El puesto donde había servido en su día Anglada, y que seguía mandando Nava, ahora ascendido a sargento primero, se encontraba junto a la carretera. De reciente construcción, y más habitable y discreto que la media, casi no se habría distinguido de un edificio civil de no ser por la bandera izada a un mástil a la puerta y por el guardia que la vigilaba.

El sargento primero Nava andaría por los cuarenta años. Era un hombre bien plantado, y celoso de su aspecto. Peinado con esmero hacia atrás, uniforme limpio y bien planchado, zapatos relucientes, reloj de acero bastante elegante y unas gafas de sol que no habría dudado en ponerse el tipo del anuncio de Martini. Además de eso, resultó ser un individuo que transmitía una sensación de responsabilidad y de hospitalidad sincera. Nos hizo pasar a su casa y le pidió a su mujer, una canaria cantarina y simpática, y lo menos diez años más joven que él, que nos preparase un aperitivo. Podría haber parecido el clásico gesto de emperador de la casa, pero tuvo con ella, reparé en el detalle, la deferencia de estar pendiente para traer él de la cocina la bandeja con las cervezas y los cuatro platos de picar.

– Pues bienvenidos a La Gomera -dijo, alzando su cerveza-. Si me permitís un consejo, para empezar no hagáis caso de los chistes de gomeros.

– ¿Qué chistes son ésos? -preguntó Chamorro.

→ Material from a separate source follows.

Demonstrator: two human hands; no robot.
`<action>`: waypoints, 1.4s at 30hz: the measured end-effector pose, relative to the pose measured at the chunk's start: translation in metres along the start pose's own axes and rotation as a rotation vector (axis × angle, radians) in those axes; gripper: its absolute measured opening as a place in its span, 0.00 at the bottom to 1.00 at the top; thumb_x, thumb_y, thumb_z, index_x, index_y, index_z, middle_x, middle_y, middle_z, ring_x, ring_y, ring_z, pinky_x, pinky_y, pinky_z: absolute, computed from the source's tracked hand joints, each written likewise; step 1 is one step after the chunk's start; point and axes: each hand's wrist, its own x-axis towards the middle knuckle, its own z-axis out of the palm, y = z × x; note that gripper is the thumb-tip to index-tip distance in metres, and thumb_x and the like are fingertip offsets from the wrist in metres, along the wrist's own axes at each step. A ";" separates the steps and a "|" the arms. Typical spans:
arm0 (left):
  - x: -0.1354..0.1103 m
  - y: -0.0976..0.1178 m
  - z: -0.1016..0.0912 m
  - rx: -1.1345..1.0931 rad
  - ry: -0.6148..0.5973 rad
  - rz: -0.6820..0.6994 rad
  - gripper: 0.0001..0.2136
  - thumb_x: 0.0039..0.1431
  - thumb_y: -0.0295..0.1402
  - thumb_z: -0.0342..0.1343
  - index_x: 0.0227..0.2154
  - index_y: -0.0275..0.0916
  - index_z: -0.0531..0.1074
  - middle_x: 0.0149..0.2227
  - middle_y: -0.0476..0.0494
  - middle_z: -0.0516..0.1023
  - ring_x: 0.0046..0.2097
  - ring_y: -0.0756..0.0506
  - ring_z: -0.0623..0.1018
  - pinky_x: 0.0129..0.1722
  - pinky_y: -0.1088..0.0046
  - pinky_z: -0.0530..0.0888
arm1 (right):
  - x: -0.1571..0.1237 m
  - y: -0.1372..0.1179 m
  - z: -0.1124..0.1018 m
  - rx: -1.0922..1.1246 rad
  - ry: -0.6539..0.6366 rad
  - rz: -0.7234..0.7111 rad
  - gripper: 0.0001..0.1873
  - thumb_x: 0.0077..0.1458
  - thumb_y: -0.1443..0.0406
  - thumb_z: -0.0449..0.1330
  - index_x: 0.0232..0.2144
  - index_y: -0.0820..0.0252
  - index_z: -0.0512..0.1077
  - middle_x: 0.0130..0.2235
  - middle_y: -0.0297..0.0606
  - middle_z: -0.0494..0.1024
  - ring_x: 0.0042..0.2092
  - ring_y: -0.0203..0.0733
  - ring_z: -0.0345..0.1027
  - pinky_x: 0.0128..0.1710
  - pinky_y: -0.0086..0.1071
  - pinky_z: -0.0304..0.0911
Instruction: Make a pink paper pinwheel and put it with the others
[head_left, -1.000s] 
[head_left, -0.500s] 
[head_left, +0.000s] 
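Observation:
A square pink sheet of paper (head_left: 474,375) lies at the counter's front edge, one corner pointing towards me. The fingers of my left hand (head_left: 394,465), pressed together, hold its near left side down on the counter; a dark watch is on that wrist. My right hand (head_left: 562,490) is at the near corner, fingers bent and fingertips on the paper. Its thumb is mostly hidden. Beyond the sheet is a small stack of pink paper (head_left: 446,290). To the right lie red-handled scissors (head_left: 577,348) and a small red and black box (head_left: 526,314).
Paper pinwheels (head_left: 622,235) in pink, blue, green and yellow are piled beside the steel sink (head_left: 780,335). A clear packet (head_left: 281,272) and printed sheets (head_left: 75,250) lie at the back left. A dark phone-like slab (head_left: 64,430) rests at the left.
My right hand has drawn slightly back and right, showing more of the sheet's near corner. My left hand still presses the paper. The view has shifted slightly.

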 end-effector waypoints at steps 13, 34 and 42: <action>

– Si te sabes los chistes de léperos en la Península, pues son más o menos los mismos -le informó Anglada-. El caso es que durante mucho tiempo la gente vivía aquí bastante aislada, por los malos caminos, y que los de La Gomera han pasado siempre por ser los más cerrados del archipiélago. Por eso los eligen para los chistes de tontos, como a los de Lepe.

– Puestos a buscar coincidencias, hasta hay en la isla un pueblito que se llama Lepe. Pero ojo -dijo Nava-. Aquí, el más tonto hace relojes.

– Como en Lepe -añadí-. Una vez tuve un muerto allí. Y están forrados.

– Ya veréis -prosiguió Nava-. Tienen una isla que es una maravilla.